**Problem to solve**.
Print the data again, exactly.
[Start of Attachment]
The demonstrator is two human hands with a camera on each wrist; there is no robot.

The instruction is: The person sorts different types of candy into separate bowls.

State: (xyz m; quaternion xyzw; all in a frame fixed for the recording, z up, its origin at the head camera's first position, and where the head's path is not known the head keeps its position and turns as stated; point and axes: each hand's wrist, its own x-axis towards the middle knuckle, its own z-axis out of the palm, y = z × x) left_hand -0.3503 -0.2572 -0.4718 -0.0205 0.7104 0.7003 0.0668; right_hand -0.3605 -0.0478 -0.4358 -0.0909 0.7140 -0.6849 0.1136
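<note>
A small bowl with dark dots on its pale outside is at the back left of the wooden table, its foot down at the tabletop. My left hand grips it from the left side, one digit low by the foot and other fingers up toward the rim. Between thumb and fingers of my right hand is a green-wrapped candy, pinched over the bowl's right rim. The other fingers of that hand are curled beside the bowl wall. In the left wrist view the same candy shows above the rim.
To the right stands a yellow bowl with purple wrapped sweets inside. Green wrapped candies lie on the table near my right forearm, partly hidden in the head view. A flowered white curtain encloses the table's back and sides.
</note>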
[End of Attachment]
**Response to the exercise**.
The demonstrator is two human hands with a camera on each wrist; there is no robot.

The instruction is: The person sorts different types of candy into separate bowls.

State: (xyz m; quaternion xyzw; all in a frame fixed for the recording, z up, its origin at the head camera's first position, and where the head's path is not known the head keeps its position and turns as stated; point and axes: each hand's wrist, its own x-axis towards the middle knuckle, its own z-axis out of the palm, y = z × x) left_hand -0.3503 -0.2572 -0.4718 -0.0205 0.7104 0.7003 0.0668; right_hand -0.3605 -0.0478 -0.4358 -0.0909 0.7140 -0.6849 0.1136
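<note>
A small bowl with dark dots on its pale outside is at the back left of the wooden table, its foot down at the tabletop. My left hand grips it from the left side, one digit low by the foot and other fingers up toward the rim. Between thumb and fingers of my right hand is a green-wrapped candy, pinched over the bowl's right rim. The other fingers of that hand are curled beside the bowl wall. In the left wrist view the same candy shows above the rim.
To the right stands a yellow bowl with purple wrapped sweets inside. Green wrapped candies lie on the table near my right forearm, partly hidden in the head view. A flowered white curtain encloses the table's back and sides.
</note>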

Here is where the answer stops.